WORK ITEM:
Below this line is a set of entries; quote exactly the lines from the line that contains "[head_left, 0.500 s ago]" to the line that contains "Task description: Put", both lines included.

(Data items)
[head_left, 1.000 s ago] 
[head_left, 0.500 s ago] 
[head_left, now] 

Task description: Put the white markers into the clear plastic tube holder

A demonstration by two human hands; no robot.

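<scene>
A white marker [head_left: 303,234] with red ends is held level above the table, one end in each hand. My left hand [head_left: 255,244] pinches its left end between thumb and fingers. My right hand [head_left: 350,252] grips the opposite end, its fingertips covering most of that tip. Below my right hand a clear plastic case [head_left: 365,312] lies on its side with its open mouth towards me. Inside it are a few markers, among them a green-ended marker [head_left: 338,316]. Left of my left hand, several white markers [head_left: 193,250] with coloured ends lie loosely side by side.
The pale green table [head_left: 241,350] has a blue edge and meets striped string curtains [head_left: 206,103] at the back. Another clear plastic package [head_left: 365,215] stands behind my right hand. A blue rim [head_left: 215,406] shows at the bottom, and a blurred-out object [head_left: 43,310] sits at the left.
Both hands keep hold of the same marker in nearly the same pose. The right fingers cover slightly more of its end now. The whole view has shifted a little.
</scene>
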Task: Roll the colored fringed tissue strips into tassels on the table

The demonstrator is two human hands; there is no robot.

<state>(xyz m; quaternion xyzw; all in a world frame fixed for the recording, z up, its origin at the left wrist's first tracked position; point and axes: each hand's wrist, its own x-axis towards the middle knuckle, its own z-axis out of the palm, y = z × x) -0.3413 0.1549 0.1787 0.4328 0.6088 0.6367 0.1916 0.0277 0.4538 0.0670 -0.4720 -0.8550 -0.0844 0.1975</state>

OUTPUT OF THE EXERCISE:
[head_left, 0.500 s ago] 
[head_left, now] 

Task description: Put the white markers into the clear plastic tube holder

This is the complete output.